◆ **TASK GOAL**: Please return every line from the entries that has the string "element" in it.
--- START ---
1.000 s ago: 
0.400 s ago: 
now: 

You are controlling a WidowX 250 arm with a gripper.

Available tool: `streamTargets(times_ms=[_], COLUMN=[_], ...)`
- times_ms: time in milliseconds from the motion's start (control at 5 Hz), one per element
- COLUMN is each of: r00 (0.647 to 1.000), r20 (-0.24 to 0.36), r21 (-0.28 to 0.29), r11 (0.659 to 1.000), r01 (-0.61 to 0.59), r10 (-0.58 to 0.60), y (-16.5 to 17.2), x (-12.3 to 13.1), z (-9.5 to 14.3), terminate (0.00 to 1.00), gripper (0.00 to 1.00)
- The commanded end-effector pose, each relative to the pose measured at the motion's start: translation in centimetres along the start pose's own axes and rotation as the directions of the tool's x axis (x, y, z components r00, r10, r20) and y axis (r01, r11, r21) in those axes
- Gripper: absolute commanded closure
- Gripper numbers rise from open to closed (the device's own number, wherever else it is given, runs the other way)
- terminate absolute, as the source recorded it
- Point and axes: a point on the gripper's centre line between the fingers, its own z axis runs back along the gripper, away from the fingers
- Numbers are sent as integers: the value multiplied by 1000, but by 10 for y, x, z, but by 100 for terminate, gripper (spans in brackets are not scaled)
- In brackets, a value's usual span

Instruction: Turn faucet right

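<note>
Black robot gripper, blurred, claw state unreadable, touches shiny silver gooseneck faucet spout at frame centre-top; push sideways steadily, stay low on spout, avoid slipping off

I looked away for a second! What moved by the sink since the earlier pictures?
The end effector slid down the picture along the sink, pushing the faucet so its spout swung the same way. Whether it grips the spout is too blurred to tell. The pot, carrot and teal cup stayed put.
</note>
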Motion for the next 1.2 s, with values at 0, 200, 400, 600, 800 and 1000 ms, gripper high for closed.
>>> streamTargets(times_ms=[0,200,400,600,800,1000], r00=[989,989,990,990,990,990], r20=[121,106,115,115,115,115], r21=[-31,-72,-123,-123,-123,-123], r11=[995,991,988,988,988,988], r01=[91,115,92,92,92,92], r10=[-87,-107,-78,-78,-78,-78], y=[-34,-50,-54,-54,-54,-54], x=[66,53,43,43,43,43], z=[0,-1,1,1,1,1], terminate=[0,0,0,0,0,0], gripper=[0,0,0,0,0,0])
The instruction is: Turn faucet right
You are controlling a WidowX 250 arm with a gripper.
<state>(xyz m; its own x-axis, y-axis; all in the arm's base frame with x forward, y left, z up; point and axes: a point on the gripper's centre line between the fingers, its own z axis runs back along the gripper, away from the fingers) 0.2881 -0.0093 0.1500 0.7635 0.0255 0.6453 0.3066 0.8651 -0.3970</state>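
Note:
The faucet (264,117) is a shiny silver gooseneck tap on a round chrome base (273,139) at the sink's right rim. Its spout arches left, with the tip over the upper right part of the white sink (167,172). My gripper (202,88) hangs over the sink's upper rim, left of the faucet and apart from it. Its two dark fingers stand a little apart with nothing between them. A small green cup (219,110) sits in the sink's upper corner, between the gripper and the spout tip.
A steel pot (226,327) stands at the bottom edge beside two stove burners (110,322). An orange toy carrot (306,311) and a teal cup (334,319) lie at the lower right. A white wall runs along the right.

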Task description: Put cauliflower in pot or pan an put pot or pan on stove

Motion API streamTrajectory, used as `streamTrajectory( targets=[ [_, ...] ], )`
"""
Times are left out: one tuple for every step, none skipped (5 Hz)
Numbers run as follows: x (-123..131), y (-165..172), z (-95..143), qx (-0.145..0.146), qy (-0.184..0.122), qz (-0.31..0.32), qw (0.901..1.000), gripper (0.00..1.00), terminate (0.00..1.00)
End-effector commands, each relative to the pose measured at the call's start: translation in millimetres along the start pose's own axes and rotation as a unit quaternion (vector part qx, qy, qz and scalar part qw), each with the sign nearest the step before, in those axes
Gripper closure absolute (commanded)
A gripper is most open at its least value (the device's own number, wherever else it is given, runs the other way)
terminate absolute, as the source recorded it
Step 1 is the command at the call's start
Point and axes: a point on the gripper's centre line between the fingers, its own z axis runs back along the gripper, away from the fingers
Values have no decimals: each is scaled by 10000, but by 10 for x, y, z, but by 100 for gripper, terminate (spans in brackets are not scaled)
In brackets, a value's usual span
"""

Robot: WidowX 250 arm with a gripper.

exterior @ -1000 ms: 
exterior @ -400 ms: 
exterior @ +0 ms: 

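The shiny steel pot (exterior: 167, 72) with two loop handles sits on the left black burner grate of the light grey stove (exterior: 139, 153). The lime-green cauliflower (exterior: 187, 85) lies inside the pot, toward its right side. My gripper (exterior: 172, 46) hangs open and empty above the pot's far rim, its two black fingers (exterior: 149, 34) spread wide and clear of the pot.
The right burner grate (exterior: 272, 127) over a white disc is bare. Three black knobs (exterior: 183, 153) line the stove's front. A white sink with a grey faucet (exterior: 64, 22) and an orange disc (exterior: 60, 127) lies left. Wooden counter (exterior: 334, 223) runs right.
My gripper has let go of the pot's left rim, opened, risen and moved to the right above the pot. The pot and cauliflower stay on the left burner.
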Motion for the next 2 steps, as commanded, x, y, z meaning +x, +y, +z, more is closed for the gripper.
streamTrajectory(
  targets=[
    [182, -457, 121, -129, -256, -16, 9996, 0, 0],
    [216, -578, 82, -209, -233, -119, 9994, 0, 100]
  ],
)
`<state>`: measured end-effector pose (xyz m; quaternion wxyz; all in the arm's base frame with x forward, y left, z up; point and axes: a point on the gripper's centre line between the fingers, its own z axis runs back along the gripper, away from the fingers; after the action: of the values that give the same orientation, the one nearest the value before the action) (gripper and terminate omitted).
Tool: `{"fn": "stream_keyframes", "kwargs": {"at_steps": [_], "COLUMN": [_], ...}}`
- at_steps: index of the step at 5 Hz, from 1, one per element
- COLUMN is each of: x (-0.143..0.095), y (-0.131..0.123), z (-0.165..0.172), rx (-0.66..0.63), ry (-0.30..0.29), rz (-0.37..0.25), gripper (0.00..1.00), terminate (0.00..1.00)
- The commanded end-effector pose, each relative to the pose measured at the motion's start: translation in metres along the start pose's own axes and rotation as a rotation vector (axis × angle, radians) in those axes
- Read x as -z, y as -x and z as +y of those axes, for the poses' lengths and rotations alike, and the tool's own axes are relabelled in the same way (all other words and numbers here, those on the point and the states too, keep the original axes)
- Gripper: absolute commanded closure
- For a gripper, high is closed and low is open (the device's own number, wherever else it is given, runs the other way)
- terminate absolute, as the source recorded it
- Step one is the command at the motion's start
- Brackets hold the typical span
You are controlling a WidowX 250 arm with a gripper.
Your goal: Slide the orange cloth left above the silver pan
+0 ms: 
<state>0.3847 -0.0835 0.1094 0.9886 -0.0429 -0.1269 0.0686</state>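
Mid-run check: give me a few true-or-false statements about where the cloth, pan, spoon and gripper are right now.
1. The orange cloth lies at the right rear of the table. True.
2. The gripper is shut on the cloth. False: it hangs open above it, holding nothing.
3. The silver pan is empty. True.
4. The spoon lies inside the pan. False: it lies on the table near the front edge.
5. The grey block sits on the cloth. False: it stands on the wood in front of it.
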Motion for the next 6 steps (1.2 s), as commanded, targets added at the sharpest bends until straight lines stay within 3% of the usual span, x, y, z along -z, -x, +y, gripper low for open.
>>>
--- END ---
◆ **RESULT OF THIS TASK**:
- times_ms: time in milliseconds from the motion's start (control at 5 Hz), one per element
- at_steps: index of the step at 5 Hz, from 1, one per element

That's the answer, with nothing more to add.